La Ville de Bourges, et le département du
Cher vont avoir, au cours de l'Histoire une importance considérable
sur l'industrie aéronautique et sur la stratégie
militaire avec la base d'Avord.
A Bourges, à
partir de 1928, une école puis une grande industrie vont
croître au fil des décennies. Des avions mythiques
sortiront des chaînes d'assemblage des Ets HANRIOT qui
deviendront la SNCAC, SNCAN, NORD-AVIATION et AEROSPATIALE. (aujourd'hui
MBDA)
Mais avant d'évoquer cette période
à Bourges, il est nécessaire de faire le point
sur les débuts des avions dans le monde.
L'ARRIVEE DU PLUS LOURD QUE L'AIR
Le contexte, avant de parler de Bourges
avec, dans les années 1850 / 1890 des études sur
le plus lourd que l'air, en modèles réduits
.
9 octobre 1890 : Clément Ader sur Eole dans le parc
du château d'Armainvilliers sur une piste de 200 mètres
de longueur soulève de quelques centimètres sur
50 mètres, un plus lourd que l'air. ( 252 Kg, L 4,6
m, env 13 m)
14 octobre 1897 : Clément Ader sur Avion III, 361 kg,
48 Cv, 2 hélices, 2 moteurs à alcool, il quitte
le sol à Satory sur 300 m mais il est déporté
par une bourrasque et s'écrase.
Mais les débuts
de l'aviation, c'est un lutte entre la France et les Etats Unis.

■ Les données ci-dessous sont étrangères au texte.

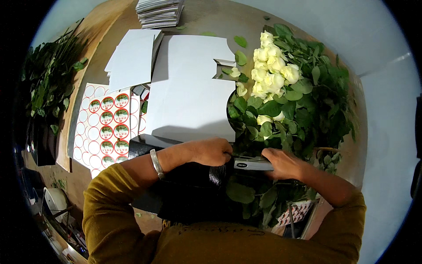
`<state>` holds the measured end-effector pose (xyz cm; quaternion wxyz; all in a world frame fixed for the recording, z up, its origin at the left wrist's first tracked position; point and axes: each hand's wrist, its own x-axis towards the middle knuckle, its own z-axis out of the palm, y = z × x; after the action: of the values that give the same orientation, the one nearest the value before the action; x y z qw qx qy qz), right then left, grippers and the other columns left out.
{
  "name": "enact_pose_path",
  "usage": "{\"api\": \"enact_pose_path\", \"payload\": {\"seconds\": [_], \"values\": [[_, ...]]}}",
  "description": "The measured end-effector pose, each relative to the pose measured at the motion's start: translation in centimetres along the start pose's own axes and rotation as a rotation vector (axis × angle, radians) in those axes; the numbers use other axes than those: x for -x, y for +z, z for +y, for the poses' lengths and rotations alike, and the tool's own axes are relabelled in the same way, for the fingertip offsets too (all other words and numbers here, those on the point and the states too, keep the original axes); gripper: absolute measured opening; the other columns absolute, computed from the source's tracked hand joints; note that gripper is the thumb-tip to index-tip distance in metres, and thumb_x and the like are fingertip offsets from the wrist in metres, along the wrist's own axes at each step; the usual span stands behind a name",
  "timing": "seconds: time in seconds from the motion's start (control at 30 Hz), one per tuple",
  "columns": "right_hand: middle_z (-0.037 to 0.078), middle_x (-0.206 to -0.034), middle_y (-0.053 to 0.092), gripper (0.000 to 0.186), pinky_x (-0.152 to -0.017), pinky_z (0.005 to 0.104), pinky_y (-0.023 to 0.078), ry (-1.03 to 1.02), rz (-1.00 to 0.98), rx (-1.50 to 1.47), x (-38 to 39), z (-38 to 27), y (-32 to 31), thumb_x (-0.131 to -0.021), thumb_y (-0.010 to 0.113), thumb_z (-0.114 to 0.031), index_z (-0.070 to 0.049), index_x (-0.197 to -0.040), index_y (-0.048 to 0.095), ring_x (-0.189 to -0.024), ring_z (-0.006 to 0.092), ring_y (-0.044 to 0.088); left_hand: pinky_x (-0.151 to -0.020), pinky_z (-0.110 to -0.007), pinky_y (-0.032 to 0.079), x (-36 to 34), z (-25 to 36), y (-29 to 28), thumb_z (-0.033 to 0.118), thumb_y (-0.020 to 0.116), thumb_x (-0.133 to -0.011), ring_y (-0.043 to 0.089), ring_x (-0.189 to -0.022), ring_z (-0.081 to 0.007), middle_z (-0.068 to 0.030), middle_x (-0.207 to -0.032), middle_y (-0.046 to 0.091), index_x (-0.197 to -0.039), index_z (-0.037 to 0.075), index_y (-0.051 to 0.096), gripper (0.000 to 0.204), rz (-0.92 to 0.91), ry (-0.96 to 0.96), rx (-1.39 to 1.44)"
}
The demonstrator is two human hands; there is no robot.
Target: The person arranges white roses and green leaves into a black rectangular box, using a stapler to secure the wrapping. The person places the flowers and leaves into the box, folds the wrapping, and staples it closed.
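Note:
My left hand (pixel 210 152) is closed on the edge of a black wrapping sheet (pixel 189 178), its fingers folded in. A grey stapler (pixel 254 164) is gripped in my right hand (pixel 283 164), its nose pointing left towards my left hand and reaching the wrap's right edge. Dark shadow hides how the stapler's jaws sit on the sheet. Just beyond my right hand lies a bunch of cream-white roses (pixel 272 70) with thick green leaves (pixel 303 110). More leaves hang below the stapler, beside the black wrap.
A large white cardboard sheet (pixel 189 88) lies ahead, with smaller white sheets (pixel 132 57) and a stack (pixel 160 13) behind. Round-sticker sheets (pixel 107 127) are at left. Cut leafy stems (pixel 48 83) stand far left. A pale wall (pixel 391 132) borders the table's right side.

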<state>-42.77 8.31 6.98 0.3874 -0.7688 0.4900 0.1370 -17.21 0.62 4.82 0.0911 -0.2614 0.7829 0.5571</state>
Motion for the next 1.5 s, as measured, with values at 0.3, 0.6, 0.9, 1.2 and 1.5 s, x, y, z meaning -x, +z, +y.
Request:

17 décembre 1903, les frères
Wright, Orville et Wilbur font 4 vols sur Flyer, à Kitty
Hawk.(env 12 m, L 6,4 m et masse maximum de 340 Kg, vitesse de
48 km/h)
De cette date à la Grande Guerre,
c'est en 10 ans, l'émergence de l'aviation, à une
vitesse considérable. Sur des machines presque identiques,
ce sont d'incessants concours de distance, de vitesse.
- 1908 = Farman parcourt 1 km en circuit
fermé.
- 1909 = tentatives pour franchir la Manche, Latham, Blériot
le 25 juillet , traverse en 38 minutes sur son avion Blériot
XI.
- 22 août = premier meeting aérien à Reims.
- 1910, altitude de 1000 mètres atteinte par Latham.,
la vitesse avoisine 100 km/h
Premier meeting aérien à
Bourges, en 1910, ce sont les balbutiements de l'aviation et
France, et Bourges n'est pas à l'écart de ces préoccupations.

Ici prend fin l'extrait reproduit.